Ms. Musings linked to a Salon.com article that actually went a step further, trying to pinpoint the leader of our next generation of feminists to one of the celebrities who was or wasn't there. While I doubt anyone actually believes that Kirsten Dunst (par example) is going to rise up and lead anyone, this seems to me to highlight a problem with celebrity activism: it furthers the idea that famous people are more able to get things done than anyone else. And yet, outside of feminists, is Betty Friedan or Emma Goldman or - yes, Gloria Steinem - famous? Is Ellie Smeal? Is Gloria Feldts? Is Kate Michelman (who so completely and totally rocked it on Saturday night, can't say that enough)?
Well, no. But they're the ones who get it done. The lobbyists and the congressfolk and the people who vote for them or send them money or whatever get it done. Celebrities are just eye candy.
That's not to say a celebrity endorsement isn't useful to a cause, particularly an unknown one (i.e. freeing Tibet). Or that a little free press on an awards show ever hurt anyone. But...
Do celebrities motivate other people to come out for political events? Does anyone think, well, Whoopi Goldberg loves reproductive freedom, so I guess I do, too? Yeah, I don't think so, either. I don't have any research to prove it, but I'm guessing that celebrities promoting a particular message serves less to pass on the celebrity's sparkle to the message and more to pass on the message's sparkle to the celebrity.

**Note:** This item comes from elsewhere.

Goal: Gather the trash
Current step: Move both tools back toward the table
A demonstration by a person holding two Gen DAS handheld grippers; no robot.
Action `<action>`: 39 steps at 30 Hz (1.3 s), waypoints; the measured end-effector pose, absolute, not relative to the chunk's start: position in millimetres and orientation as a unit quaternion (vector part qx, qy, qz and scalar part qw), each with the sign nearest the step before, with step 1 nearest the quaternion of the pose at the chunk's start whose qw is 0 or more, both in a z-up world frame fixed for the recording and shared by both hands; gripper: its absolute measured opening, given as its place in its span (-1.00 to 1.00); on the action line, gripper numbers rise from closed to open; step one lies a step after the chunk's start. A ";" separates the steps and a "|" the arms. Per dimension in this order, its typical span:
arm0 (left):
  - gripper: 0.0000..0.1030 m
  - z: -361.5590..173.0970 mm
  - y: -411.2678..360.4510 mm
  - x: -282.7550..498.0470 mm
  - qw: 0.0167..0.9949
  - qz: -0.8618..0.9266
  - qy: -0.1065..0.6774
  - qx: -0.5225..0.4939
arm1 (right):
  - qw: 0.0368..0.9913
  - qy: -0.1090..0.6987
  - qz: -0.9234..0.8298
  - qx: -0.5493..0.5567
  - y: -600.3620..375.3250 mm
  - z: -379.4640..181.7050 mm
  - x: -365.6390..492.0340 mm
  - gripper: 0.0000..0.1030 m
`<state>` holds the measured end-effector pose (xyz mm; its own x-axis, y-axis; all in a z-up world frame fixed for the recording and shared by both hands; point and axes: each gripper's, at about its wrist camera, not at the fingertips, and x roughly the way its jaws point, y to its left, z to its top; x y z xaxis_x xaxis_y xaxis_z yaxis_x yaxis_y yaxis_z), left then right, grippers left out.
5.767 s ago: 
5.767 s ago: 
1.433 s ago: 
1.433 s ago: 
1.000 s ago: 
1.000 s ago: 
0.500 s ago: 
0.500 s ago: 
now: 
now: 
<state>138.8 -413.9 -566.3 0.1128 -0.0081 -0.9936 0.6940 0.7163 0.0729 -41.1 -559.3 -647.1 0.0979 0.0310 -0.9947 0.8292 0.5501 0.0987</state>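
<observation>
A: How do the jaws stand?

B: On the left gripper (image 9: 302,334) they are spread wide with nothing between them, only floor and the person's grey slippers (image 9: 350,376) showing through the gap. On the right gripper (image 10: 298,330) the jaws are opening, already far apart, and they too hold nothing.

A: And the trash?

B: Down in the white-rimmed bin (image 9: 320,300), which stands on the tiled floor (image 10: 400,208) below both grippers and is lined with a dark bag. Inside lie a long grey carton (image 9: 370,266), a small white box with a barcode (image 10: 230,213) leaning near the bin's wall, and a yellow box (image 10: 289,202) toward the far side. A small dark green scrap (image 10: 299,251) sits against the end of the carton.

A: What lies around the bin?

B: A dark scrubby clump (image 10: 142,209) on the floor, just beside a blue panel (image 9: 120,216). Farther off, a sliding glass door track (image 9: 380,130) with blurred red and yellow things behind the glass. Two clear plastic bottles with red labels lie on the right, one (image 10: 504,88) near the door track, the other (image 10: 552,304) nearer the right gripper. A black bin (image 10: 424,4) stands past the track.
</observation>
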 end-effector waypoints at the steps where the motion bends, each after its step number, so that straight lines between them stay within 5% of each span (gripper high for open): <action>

That is, I think Susan Sarandon Whoopi Goldberg Cybill Shepherd Margaret Cho Camryn Manheim Ani DiFranco Janeane Garofalo Pink Indigo Girls Maggie Gyllenhaal Thora Birch Ed Harris Salma Hayek Julia Stiles Glenn Close Alan Cumming Tyne Daly Ossie Davis Ted Turner Illeana Douglas Kirsten Dunst Sarah McLachlan Moby (a selection of celebs of various generations from the list of celebs I got via email a while ago) seem cooler to us for having shown up or otherwise supported the March fo Choice, but not one of those people has the power to make me show up. Their involvement with the March more emphasized that they were cool, if I thought that before, and made me reconsider my belief that they sucked in a couple of cases (well, Julia Stiles' "feminazi" comment on Jon Stewart's show some time ago pretty much convinced me she was a twat, but maybe she's not and anyhow I'm not sure I care).
And there could be a danger that the celebrity coverage of any given issue might lead you, the fan, to believe the issue's being covered, it's under control. It's just my sneaking suspicions talking here, but I don't want people to forget that there's an urgency for each individual to take part. Not because your one vote matters that much, but because a coalition of 1.15 million voters could do a lot to change the balance of things.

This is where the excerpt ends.